The maximum capacity of the road infrastructure is being reached due to the number of vehicles that are being introduced on Dutch roads each day. One of the plausible solutions to tackle congestion could be efficient and effective use of road infrastructure using modern technologies such as cooperative mobility. Cooperative mobility relies majorly on big data that is generated potentially by millions of vehicles that are travelling on the road. But how can this data be generated? Modern vehicles already contain a host of sensors that are required for its operation. This data is typically circulated within an automobile via the CAN bus and can in-principle be shared with the outside world considering the privacy aspects of data sharing.
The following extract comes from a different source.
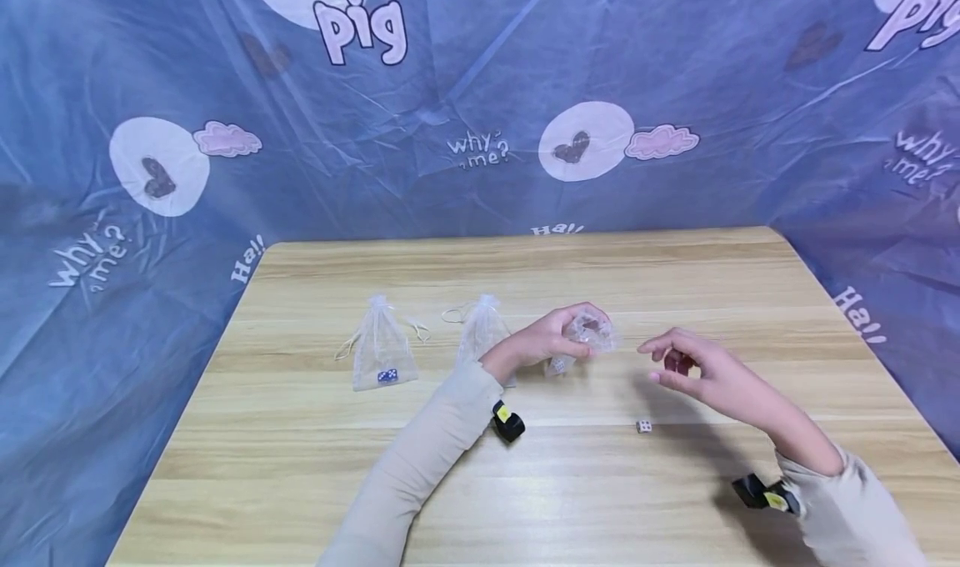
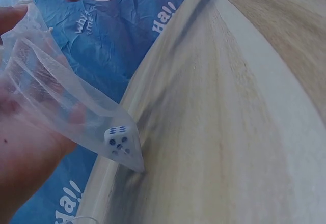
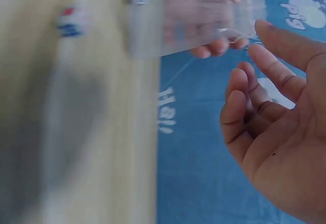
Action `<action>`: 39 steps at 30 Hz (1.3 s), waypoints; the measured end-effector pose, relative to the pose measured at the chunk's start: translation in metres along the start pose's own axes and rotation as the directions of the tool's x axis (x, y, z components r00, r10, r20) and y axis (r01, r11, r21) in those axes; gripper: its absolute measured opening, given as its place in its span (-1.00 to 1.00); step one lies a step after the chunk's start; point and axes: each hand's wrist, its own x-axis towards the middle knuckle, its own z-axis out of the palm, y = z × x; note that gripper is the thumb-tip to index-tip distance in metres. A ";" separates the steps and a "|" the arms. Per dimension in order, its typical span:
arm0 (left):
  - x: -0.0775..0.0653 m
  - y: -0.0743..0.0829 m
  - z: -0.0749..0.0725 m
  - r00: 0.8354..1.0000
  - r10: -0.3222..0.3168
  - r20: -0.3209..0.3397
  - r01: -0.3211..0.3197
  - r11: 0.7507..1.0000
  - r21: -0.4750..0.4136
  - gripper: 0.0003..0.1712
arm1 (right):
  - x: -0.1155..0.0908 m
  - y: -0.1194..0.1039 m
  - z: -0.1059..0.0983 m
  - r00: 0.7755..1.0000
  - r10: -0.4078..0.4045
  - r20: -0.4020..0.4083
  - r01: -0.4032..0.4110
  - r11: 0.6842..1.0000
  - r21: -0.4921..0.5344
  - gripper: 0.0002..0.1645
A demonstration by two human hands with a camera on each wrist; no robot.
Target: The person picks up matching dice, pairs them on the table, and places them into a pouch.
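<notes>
My left hand (image 1: 551,338) holds a sheer white mesh pouch (image 1: 600,331) by its gathered upper part, off to the right of centre. Low in that pouch lies a white die (image 2: 118,140) with dark pips, seen through the mesh in the left wrist view. To the right, my right hand (image 1: 712,375) hovers above the table, fingers loosely bent, holding nothing and apart from the pouch. Below it on the tabletop sits another white die (image 1: 644,426), blurred in the right wrist view.
Blue dice (image 1: 387,375) show inside a mesh drawstring pouch (image 1: 375,338) lying at the left of the wooden table (image 1: 300,467). Beside it lies another mesh pouch (image 1: 480,329), partly covered by my left forearm. A printed blue cloth (image 1: 480,192) hangs behind the table.
</notes>
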 end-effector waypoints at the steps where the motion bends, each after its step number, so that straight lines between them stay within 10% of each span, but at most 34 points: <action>1: 0.000 0.000 0.000 1.000 -0.001 0.001 0.001 1.000 -0.004 -0.38 | -0.005 0.002 0.002 1.000 0.005 0.020 -0.005 1.000 0.010 -0.63; 20: -0.001 0.000 -0.001 1.000 -0.007 -0.001 0.007 0.999 0.032 -0.35 | -0.044 0.027 0.042 0.951 0.107 0.290 -0.158 0.975 0.157 -0.67; 32: -0.002 0.001 0.003 1.000 -0.006 -0.005 0.006 0.999 0.042 -0.35 | -0.041 0.026 0.039 0.960 0.095 0.263 -0.131 0.983 0.126 -0.84; 39: -0.002 0.000 0.001 1.000 -0.005 -0.002 0.005 0.999 0.031 -0.36 | -0.018 0.000 0.005 0.992 0.079 0.095 -0.084 0.995 0.050 -0.81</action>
The main problem is, however, the difficulty in interpreting this data. This is mainly because the configuration of this data varies between manufacturers and vehicle models and have not been standardized by the manufacturers. Signals from the CAN bus could be manually reverse engineered, but this process is extremely labour-intensive and time-consuming. In this project we investigate if an intelligent tool or specific test procedures could be developed to extract CAN messages and their composition efficiently irrespective of vehicle brand and type. This would lay the foundations that are required to generate big data-sets from in-vehicle data efficiently.